Exploiting nonstationarity for performance prediction

  • Authors:
  • Christopher Stewart;Terence Kelly;Alex Zhang

  • Affiliations:
  • U. Rochester;Hewlett-Packard Labs;Hewlett-Packard Labs

  • Venue:
  • Proceedings of the 2nd ACM SIGOPS/EuroSys European Conference on Computer Systems 2007
  • Year:
  • 2007

Quantified Score

Hi-index 0.00

Visualization

Abstract

Real production applications ranging from enterprise applications to large e-commerce sites share a crucial but seldom-noted characteristic: The relative frequencies of transaction types in their workloads are nonstationary, i.e., the transaction mix changes over time. Accurately predicting application-level performance in business-critical production applications is an increasingly important problem. However, transaction mix nonstationarity casts doubt on the practical usefulness of prediction methods that ignore this phenomenon. This paper demonstrates that transaction mix nonstationarity enables a new approach to predicting application-level performance as a function of transaction mix. We exploit nonstationarity to circumvent the need for invasive instrumentation and controlled benchmarking during model calibration; our approach relies solely on lightweight passive measurements that are routinely collected in today's production environments. We evaluate predictive accuracy on two real business-critical production applications. The accuracy of our response time predictions ranges from 10% to 16% on these applications, and our models generalize well to workloads very different from those used for calibration. We apply our technique to the challenging problem of predicting the impact of application consolidation on transaction response times.
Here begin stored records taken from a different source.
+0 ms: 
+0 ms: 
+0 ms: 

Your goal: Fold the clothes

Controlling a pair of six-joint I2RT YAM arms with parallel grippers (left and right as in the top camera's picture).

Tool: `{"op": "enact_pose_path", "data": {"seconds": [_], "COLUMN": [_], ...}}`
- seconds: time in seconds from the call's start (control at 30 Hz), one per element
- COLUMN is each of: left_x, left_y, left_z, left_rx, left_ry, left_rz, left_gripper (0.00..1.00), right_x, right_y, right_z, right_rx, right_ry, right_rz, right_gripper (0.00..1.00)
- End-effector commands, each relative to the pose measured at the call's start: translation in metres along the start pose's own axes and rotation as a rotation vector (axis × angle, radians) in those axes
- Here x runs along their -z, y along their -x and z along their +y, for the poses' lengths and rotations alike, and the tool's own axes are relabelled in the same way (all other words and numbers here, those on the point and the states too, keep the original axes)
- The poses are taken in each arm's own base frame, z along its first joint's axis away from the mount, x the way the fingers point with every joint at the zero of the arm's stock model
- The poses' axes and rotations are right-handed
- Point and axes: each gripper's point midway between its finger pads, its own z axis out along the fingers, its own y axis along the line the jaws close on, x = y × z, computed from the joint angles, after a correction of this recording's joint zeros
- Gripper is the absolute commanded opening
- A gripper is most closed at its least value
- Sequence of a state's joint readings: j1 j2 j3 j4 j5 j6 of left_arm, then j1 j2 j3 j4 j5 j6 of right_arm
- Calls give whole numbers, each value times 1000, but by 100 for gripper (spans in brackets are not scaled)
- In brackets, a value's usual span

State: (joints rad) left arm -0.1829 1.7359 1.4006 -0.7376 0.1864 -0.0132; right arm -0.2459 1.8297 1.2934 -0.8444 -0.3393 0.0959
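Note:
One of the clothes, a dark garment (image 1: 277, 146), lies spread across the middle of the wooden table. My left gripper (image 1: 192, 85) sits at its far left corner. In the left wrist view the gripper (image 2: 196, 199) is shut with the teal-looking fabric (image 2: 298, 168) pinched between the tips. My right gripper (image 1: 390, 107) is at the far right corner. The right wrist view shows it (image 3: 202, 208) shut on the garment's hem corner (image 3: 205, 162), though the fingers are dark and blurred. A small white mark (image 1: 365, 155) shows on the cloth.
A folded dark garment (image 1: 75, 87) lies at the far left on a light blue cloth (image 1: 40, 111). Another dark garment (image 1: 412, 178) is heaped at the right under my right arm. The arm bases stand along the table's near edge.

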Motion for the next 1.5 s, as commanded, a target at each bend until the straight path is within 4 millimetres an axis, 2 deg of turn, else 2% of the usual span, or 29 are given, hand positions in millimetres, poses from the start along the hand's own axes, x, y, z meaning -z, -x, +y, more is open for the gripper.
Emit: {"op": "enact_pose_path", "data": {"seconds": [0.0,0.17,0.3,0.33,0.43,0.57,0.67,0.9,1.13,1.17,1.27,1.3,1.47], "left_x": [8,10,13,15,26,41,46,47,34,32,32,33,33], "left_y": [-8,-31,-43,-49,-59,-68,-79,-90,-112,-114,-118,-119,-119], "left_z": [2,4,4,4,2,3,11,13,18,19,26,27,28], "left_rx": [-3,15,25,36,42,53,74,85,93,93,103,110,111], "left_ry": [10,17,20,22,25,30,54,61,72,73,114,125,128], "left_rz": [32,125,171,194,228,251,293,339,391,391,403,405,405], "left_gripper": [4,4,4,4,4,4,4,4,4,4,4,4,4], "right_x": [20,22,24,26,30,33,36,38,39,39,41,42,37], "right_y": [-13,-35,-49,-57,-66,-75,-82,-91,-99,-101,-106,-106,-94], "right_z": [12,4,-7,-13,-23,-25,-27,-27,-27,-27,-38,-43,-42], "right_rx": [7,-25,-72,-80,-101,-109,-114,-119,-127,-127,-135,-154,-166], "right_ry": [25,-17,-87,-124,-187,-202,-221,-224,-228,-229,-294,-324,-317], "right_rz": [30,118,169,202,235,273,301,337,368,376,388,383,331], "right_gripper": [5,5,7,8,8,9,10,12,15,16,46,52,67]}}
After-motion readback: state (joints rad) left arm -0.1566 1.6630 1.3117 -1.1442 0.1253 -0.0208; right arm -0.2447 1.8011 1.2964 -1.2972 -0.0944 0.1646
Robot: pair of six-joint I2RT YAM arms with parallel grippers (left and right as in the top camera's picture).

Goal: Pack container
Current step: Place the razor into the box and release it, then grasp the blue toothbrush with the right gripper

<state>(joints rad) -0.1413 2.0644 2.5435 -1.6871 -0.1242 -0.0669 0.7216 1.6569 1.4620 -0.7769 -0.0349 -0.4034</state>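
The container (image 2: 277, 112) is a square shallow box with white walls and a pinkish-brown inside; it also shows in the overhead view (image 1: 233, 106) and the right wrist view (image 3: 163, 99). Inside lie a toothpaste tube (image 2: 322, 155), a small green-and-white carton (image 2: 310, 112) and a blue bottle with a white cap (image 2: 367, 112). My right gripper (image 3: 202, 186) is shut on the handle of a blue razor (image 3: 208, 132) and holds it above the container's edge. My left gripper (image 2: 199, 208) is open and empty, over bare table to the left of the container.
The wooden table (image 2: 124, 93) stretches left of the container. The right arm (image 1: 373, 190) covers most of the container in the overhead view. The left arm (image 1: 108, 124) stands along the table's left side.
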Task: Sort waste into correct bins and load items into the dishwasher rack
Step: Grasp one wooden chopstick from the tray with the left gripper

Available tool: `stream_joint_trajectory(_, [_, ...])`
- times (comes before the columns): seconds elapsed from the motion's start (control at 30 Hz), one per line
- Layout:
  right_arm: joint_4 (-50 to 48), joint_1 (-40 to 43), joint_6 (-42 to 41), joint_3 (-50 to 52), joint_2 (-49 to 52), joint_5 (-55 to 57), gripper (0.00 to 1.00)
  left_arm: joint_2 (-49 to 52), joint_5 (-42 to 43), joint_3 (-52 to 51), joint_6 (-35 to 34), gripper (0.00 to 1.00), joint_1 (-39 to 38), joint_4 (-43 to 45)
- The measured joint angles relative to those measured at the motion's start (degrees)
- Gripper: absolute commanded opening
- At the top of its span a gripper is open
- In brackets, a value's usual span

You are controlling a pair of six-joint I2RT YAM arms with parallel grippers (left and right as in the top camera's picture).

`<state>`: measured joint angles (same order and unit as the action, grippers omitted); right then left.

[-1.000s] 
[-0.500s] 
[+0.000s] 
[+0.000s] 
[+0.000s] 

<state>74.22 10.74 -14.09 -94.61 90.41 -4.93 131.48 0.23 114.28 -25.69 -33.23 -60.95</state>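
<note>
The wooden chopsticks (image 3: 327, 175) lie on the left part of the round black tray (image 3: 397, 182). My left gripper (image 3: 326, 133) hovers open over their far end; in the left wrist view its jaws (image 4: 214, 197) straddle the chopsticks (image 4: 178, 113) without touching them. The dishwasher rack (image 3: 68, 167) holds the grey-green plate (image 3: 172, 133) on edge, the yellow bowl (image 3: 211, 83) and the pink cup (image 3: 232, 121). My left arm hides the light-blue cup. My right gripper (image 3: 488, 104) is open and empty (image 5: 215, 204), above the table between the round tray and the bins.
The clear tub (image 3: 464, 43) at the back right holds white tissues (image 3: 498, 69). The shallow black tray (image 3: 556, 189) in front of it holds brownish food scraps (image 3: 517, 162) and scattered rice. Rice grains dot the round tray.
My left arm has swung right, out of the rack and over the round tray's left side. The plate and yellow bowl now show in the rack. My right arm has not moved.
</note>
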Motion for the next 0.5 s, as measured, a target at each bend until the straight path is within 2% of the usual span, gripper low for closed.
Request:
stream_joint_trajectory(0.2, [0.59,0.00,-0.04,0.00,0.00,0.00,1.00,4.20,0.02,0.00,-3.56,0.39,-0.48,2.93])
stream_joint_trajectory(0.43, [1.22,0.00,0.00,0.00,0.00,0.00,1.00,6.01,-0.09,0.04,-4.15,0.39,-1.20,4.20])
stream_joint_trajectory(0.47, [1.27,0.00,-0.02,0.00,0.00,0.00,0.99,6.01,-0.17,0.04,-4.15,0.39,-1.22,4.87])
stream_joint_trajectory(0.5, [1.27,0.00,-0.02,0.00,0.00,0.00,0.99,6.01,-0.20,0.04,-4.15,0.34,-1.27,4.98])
We calibrate models of two testbed applications running on dedicated machines, then use the models to predict their performance when they run together on a shared machine and serve very different workloads. Our predictions are accurate to within 4% to 14%. Existing approaches to consolidation decision support predict post-consolidation resource utilizations. Our method allows application-level performance to guide consolidation decisions.